In his keynote address to the two-day Congress, the UN High Representative for the Alliance of Civilizations, Jorge Sampaio, called for shared responsibilities in tourism.
“Sustainability requires a common vision of basic values in our increasingly interdependent world,” said Mr. Sampaio. “Because it involves the movement of millions of people, tourism can play a pivotal role in creating a shared sense of responsibility.”
Mr. Rifai highlighted the theme of this year’s World Tourism Day, which will be ‘Tourism – Linking Cultures,’ as a clear example of the potential of tourism to contribute to the aims of the UN Alliance of Civilizations, an initiative launched in 2005 by Spain and Turkey under UN auspices to promote better cross-cultural relations worldwide. The Day is marked on 27 September.
“With nearly one billion tourists crossing international borders, tourism is one of the best way for people to experience, interact with and learn from new cultures. This cultural exchange spurs dialogue among nations and peoples, fostering mutual understanding, respect and ultimately, peace,” he noted.

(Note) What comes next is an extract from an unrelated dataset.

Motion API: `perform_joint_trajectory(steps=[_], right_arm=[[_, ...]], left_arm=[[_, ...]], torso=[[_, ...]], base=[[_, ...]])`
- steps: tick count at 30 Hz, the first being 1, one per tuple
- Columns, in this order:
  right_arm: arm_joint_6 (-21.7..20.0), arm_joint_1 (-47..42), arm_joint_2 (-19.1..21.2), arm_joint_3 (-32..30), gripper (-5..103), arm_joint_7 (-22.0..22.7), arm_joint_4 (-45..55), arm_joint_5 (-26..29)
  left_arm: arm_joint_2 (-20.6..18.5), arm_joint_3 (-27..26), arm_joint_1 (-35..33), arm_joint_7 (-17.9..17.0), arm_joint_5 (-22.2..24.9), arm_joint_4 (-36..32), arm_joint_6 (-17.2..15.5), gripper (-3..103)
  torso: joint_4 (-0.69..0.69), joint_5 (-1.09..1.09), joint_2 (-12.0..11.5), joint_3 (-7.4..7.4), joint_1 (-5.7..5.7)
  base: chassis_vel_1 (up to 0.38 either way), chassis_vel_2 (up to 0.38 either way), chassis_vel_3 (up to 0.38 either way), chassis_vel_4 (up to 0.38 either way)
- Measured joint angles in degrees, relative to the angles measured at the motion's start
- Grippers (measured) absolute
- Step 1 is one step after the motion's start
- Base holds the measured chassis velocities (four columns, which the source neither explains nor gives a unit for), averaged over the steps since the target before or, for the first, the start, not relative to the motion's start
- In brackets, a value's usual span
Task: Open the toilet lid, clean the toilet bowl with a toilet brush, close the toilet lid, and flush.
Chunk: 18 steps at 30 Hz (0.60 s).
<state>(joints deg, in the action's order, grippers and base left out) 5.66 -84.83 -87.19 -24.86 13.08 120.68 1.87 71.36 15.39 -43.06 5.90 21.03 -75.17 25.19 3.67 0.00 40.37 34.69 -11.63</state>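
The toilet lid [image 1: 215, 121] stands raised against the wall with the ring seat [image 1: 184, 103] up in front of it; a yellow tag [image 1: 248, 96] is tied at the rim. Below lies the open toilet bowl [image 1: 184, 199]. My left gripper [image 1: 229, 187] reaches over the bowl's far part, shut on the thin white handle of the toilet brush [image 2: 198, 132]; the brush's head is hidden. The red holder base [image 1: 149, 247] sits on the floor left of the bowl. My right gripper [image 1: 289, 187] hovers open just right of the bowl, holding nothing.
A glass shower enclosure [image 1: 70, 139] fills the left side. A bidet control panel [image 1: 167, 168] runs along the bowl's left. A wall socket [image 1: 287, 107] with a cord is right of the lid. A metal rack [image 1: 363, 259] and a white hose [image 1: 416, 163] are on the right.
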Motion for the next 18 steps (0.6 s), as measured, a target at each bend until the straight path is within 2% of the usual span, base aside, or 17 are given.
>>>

At the Congress, UNWTO and the UN Alliance of Civilizations signed a memorandum of understanding to strengthen relations and formalize UNWTO’s support for the Alliance’s mandate to “improve understanding and cooperative relations among nations and peoples across cultures and religions.”
Organized by UNWTO and Spain’s General Secretariat of Tourism and Domestic Trade, the Congress has brought together more than 450 tourism officials, business leaders, international organizations and experts in the field of ethics and tourism to debate how to guarantee responsible and sustainable tourism.
Issues to be discussed include gender equality, tourism’s role in poverty reduction, sustainable tourism practices in both the public and private sector, and codes of ethical conduct.